Exercise instructions |
The data below should be restated word for word, with every picture omitted.

——————————

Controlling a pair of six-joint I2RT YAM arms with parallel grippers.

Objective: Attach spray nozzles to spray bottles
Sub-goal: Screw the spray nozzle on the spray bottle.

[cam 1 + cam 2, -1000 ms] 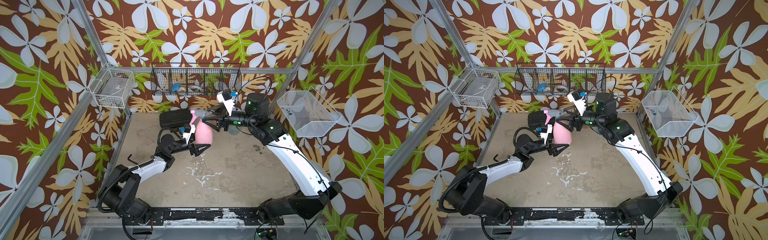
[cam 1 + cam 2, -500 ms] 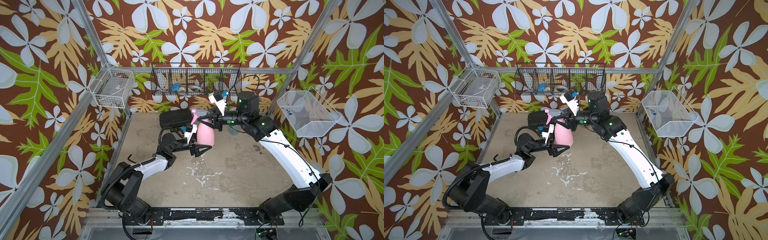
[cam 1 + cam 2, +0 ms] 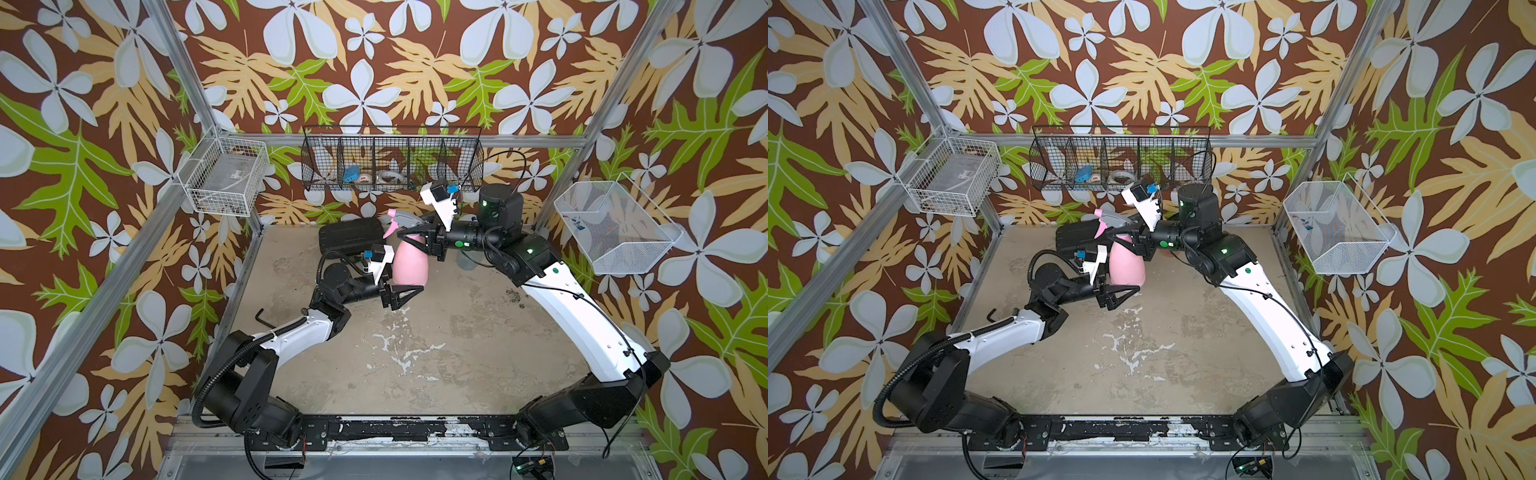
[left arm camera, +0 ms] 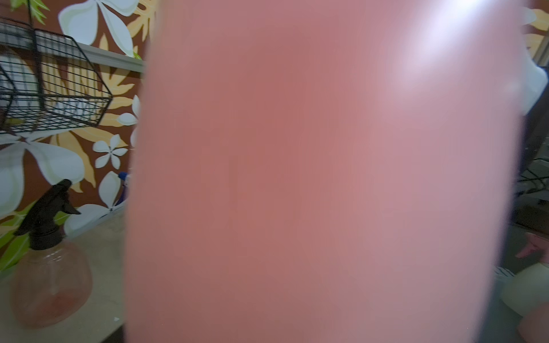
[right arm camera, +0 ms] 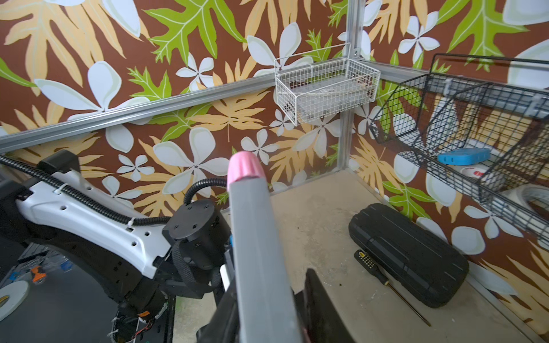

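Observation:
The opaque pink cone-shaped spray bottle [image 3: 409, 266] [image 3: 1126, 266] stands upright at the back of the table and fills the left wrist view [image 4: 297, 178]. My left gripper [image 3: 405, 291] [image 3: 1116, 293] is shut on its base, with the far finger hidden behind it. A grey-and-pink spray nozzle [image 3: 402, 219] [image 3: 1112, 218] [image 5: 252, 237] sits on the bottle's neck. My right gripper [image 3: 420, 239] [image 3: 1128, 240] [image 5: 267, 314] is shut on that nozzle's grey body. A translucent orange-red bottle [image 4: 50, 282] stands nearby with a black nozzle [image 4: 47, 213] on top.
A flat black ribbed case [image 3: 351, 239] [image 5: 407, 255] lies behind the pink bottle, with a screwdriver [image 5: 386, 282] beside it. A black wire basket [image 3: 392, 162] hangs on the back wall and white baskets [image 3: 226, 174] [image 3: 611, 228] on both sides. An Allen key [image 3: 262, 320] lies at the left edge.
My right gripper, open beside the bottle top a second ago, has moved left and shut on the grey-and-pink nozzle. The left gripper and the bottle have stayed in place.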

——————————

Response |
Controlling a pair of six-joint I2RT YAM arms with parallel grippers.

Objective: Attach spray nozzles to spray bottles
Sub-goal: Screw the spray nozzle on the spray bottle.

[cam 1 + cam 2, -1000 ms] 
[cam 1 + cam 2, -500 ms] 
[cam 1 + cam 2, +0 ms] 
[left arm camera, +0 ms] 
[right arm camera, +0 ms] 

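Observation:
The opaque pink cone-shaped spray bottle [image 3: 409, 266] [image 3: 1126, 266] stands upright at the back of the table and fills the left wrist view [image 4: 297, 178]. My left gripper [image 3: 405, 291] [image 3: 1116, 293] is shut on its base, with the far finger hidden behind it. A grey-and-pink spray nozzle [image 3: 402, 219] [image 3: 1112, 218] [image 5: 252, 237] sits on the bottle's neck. My right gripper [image 3: 420, 239] [image 3: 1128, 240] [image 5: 267, 314] is shut on that nozzle's grey body. A translucent orange-red bottle [image 4: 50, 282] stands nearby with a black nozzle [image 4: 47, 213] on top.
A flat black ribbed case [image 3: 351, 239] [image 5: 407, 255] lies behind the pink bottle, with a screwdriver [image 5: 386, 282] beside it. A black wire basket [image 3: 392, 162] hangs on the back wall and white baskets [image 3: 226, 174] [image 3: 611, 228] on both sides. An Allen key [image 3: 262, 320] lies at the left edge.
My right gripper, open beside the bottle top a second ago, has moved left and shut on the grey-and-pink nozzle. The left gripper and the bottle have stayed in place.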

This output is complete.